**Work instructions**
In the records below, find each line with the word "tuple" and copy it.
-=-=-=-=-
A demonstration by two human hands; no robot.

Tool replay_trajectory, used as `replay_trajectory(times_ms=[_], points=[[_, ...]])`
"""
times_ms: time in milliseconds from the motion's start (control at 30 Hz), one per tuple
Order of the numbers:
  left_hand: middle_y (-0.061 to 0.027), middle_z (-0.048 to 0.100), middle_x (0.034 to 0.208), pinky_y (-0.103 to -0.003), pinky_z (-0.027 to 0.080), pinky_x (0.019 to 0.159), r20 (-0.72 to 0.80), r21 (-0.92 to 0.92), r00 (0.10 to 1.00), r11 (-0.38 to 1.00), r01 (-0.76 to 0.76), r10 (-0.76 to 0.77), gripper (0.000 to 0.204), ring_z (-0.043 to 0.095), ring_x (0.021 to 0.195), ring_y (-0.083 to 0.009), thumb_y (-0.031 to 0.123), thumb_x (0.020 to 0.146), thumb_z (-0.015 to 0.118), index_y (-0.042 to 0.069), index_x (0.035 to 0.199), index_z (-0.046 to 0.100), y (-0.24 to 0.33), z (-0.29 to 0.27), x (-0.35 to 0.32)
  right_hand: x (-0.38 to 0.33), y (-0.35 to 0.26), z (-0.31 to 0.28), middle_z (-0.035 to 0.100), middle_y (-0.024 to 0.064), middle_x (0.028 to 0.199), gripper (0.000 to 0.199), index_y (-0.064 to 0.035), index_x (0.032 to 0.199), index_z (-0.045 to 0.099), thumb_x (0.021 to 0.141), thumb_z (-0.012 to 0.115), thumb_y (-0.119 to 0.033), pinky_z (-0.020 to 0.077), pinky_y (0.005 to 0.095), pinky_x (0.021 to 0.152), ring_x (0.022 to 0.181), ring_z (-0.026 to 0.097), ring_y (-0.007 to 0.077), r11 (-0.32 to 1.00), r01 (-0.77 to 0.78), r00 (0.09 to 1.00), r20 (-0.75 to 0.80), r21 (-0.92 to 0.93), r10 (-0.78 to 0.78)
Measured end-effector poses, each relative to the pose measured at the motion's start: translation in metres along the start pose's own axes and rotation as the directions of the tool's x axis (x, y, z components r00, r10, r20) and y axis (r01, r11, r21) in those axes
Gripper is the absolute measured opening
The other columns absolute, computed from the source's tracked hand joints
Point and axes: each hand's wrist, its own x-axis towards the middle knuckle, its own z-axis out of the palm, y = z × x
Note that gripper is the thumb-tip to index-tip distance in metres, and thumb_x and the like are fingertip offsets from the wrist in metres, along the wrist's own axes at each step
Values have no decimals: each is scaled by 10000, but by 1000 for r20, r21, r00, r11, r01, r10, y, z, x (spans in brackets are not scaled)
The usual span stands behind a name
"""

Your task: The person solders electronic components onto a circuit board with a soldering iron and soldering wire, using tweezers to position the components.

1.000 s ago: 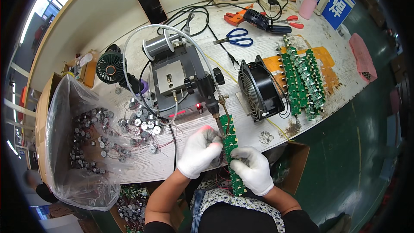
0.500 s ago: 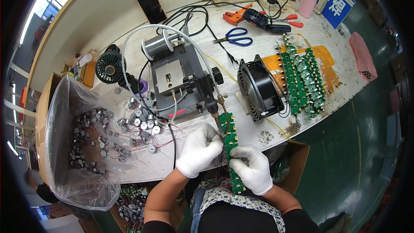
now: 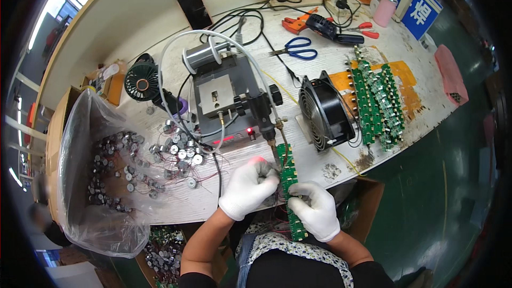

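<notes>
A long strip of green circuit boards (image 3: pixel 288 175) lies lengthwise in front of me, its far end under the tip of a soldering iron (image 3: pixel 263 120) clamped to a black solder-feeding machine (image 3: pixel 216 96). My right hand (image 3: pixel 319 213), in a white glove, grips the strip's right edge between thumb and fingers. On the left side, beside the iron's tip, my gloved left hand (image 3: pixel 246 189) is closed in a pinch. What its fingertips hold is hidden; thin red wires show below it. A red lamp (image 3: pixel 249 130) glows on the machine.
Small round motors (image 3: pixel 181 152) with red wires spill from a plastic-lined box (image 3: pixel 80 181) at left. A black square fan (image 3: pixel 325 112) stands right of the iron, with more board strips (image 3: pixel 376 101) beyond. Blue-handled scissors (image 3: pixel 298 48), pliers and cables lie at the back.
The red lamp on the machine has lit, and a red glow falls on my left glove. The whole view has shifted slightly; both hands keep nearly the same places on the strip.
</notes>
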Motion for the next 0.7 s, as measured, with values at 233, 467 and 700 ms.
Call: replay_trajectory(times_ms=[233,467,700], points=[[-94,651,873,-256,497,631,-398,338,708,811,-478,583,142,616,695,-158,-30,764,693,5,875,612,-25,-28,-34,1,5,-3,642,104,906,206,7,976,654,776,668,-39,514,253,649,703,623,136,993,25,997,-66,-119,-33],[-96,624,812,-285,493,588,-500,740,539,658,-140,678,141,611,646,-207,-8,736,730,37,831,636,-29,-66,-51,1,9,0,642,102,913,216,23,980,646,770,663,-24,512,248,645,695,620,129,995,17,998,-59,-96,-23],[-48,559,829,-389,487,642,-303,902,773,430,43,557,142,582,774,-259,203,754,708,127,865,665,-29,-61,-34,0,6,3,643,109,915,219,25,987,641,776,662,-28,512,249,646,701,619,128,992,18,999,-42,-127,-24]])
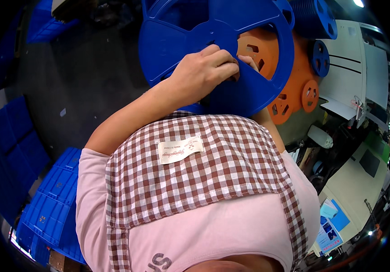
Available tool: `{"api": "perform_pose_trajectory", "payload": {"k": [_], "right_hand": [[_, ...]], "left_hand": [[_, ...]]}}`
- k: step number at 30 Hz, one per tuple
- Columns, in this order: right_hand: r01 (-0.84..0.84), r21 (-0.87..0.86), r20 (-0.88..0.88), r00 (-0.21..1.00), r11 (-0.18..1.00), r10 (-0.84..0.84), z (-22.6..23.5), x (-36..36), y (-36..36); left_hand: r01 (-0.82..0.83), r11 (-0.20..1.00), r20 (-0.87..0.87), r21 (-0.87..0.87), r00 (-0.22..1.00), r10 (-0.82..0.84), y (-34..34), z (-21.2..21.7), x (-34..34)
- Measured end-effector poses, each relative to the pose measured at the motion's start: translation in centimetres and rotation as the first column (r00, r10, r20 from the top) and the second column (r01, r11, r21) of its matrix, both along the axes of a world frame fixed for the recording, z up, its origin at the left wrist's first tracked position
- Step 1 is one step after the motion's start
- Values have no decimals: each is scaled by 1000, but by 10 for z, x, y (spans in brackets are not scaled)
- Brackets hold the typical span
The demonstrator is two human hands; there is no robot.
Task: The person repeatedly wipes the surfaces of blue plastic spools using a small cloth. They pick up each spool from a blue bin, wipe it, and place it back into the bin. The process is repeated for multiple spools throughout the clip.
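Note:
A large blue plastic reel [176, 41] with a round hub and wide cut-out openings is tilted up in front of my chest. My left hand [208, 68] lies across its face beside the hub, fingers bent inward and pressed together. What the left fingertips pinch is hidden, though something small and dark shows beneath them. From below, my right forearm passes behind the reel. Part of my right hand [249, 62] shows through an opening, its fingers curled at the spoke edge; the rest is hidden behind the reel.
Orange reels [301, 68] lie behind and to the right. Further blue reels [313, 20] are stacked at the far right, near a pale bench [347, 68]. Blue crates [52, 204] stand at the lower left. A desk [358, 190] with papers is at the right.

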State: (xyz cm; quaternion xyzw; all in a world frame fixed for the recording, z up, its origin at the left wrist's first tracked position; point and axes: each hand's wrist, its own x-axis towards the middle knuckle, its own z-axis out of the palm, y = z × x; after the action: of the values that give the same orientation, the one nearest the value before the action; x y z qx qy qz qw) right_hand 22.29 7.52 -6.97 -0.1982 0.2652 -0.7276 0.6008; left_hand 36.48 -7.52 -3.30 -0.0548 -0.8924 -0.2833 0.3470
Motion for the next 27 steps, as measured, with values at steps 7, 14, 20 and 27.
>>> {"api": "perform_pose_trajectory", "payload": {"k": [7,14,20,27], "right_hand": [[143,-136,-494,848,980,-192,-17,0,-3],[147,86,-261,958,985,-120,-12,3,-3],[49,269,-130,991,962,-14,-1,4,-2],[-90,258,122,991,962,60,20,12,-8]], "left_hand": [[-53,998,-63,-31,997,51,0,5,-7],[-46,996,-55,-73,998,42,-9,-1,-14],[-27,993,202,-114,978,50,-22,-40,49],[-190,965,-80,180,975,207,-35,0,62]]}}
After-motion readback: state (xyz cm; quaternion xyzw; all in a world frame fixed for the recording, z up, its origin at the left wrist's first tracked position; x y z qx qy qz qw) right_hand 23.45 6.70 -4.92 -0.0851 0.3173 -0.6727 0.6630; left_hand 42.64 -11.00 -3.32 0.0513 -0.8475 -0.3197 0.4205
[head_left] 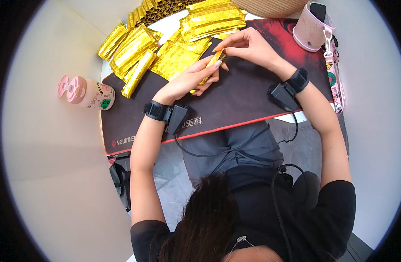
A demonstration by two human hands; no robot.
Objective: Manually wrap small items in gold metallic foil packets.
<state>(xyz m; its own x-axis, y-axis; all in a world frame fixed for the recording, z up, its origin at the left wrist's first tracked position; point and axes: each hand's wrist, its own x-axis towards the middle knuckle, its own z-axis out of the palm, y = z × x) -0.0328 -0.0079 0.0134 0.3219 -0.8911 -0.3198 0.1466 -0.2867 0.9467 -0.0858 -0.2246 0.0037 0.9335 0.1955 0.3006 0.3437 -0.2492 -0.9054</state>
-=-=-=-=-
**Solution to this problem**
times_ms: time in milliseconds from the motion's start (control at 30 Hz), one per tuple
- k: step number at 30 Hz, one per tuple

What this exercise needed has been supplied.